• Assignment
A full, exact copy of the listing is needed, with images omitted.

• Supplied data
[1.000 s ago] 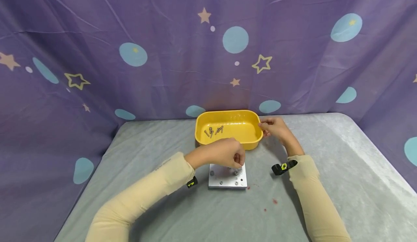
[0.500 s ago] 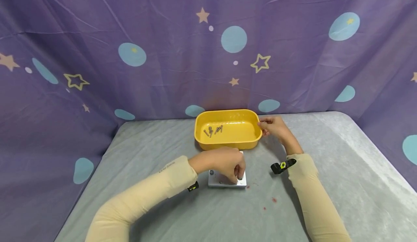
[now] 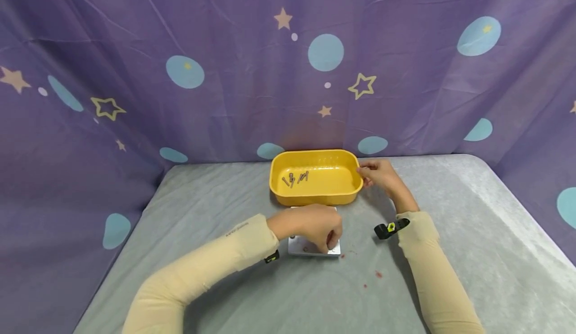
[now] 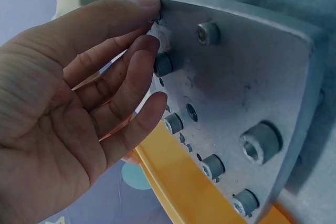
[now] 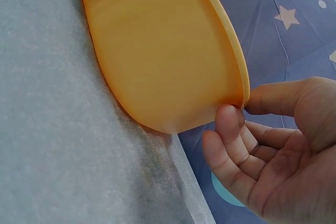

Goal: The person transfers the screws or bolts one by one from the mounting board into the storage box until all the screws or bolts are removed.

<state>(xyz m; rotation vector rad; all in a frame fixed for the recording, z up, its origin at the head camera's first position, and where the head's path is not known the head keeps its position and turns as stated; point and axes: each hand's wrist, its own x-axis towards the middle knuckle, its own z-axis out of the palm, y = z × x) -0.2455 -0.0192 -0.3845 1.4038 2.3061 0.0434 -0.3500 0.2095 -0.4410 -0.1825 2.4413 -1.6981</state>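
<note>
My left hand (image 3: pixel 315 223) is over a silver metal plate (image 3: pixel 300 246) on the table. In the left wrist view its thumb and forefinger pinch a socket-head screw (image 4: pixel 157 16) at one corner of the plate, the screw mostly covered by the fingertips. Several other socket-head screws stand in the plate, among them a larger screw (image 4: pixel 261 142); a bare hole (image 4: pixel 191 112) lies between them. With thumb and fingers my right hand (image 3: pixel 380 176) grips the right end rim of a yellow plastic tray (image 3: pixel 324 200), which sits directly behind the plate.
Several loose screws (image 3: pixel 291 178) lie in the left part of the tray. A grey cloth (image 3: pixel 216 189) covers the table, with small red marks (image 3: pixel 379 274) to the right of the plate. Behind the tray hangs a purple curtain (image 3: pixel 252 74) with stars and blue shapes.
My left hand has come nearer over the plate, from its middle to its front right corner, and then stayed there. The right hand keeps its grip on the tray.
</note>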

• Your response
[1.000 s ago] 
[0.500 s ago] 
[now] 
[now] 
[now] 

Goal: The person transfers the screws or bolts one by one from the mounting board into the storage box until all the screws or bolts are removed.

<state>(xyz m; rotation vector rad; all in a frame fixed for the recording, z up, its origin at the head camera's first position, and where the head's path is not known the head keeps its position and turns as stated; point and axes: each hand's wrist, its own x-axis towards the middle knuckle, its own z-axis out of the palm, y = z × x) -0.2455 -0.0192 -0.3845 1.4038 2.3061 0.0434 -0.3500 0.2095 -0.4410 -0.1825 2.4413 -1.6981</state>
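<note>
My left hand (image 3: pixel 315 223) is over a silver metal plate (image 3: pixel 300 246) on the table. In the left wrist view its thumb and forefinger pinch a socket-head screw (image 4: pixel 157 16) at one corner of the plate, the screw mostly covered by the fingertips. Several other socket-head screws stand in the plate, among them a larger screw (image 4: pixel 261 142); a bare hole (image 4: pixel 191 112) lies between them. With thumb and fingers my right hand (image 3: pixel 380 176) grips the right end rim of a yellow plastic tray (image 3: pixel 324 200), which sits directly behind the plate.
Several loose screws (image 3: pixel 291 178) lie in the left part of the tray. A grey cloth (image 3: pixel 216 189) covers the table, with small red marks (image 3: pixel 379 274) to the right of the plate. Behind the tray hangs a purple curtain (image 3: pixel 252 74) with stars and blue shapes.
My left hand has come nearer over the plate, from its middle to its front right corner, and then stayed there. The right hand keeps its grip on the tray.
</note>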

What has been written completes the answer.